Most of the people I work with are not high achievers when they first come to me, rather they are bright, motivated, educated individuals basically free from psychological problems. Their goal in seeking mind training is to bring their performance in their chosen field to a higher level. They intuitively know that if they are going to excel in their field, they need to be firing on all neurons. Mind Training is essentially the same process for Gold Medalists, Top Traders, Nobel Prize Winners, or anyone else who is engaged in peak-performance-oriented endeavor, and it always begins at the same point of self-awareness — with the realization that if they spend a lot of time honing their talents and a lot of money practicing their skills they cannot afford to have their state of mind interfere with their best performance.
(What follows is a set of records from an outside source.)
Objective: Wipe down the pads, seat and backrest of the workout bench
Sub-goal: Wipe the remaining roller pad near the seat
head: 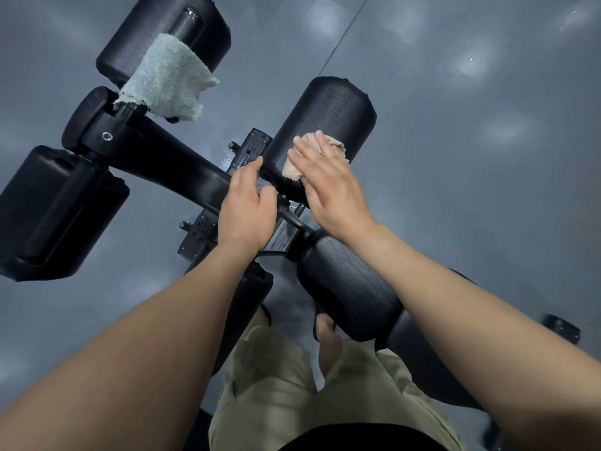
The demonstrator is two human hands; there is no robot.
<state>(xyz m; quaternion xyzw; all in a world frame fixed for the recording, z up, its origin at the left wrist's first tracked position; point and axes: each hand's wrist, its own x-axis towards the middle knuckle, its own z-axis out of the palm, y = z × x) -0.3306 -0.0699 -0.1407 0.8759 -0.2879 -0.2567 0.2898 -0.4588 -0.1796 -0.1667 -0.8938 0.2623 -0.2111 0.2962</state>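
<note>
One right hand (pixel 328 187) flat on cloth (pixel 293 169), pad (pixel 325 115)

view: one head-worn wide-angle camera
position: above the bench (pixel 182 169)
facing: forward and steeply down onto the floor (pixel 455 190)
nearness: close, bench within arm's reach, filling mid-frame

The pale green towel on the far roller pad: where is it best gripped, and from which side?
Probably pinch the loose lower end of the towel, which hangs free off the roller pad, coming from the near right side; its upper part lies draped flat, offering no fold to catch.
</note>
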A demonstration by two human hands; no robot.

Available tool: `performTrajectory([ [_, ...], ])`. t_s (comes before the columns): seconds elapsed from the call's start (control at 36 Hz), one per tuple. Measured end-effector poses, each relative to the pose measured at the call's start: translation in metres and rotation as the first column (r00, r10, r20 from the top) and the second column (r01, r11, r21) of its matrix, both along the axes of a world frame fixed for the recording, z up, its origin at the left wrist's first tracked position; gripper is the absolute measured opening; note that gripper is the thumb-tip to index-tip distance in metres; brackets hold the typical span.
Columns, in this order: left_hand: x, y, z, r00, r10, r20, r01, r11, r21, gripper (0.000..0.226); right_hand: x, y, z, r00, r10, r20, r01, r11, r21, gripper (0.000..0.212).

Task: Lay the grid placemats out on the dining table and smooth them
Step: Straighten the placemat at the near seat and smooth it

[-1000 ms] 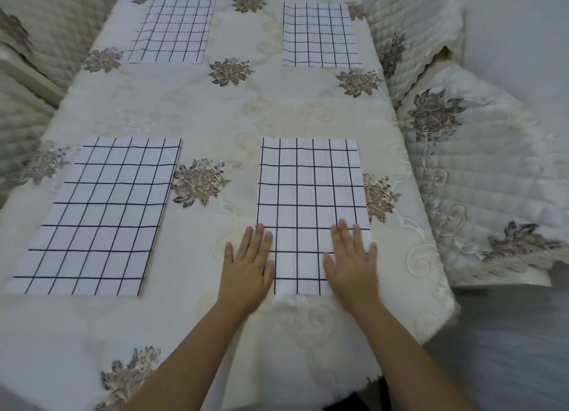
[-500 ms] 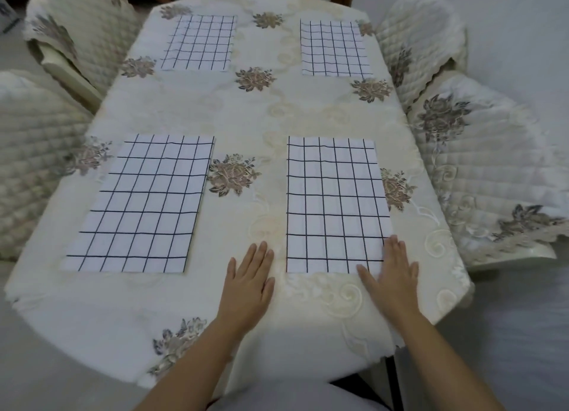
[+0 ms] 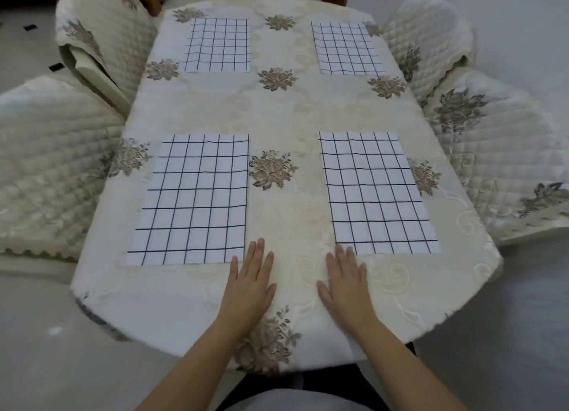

Over the decades I’ve seen what is now called the “Performance Enhancement” industry grow from the first enthusiastic mental grasp of Olympians like Benji Durden, Olympic Marathon Team who in 1980 said, “If you train your mind to expect the unexpected, you can emotionally lick anyone”, to today’s superstar performers in every field imaginable, including Corporate America where Lauren Holmes, Author of Peak Evolution, asserts, “We can harness powerful evolutionary forces to function and achieve goals beyond our current potential”.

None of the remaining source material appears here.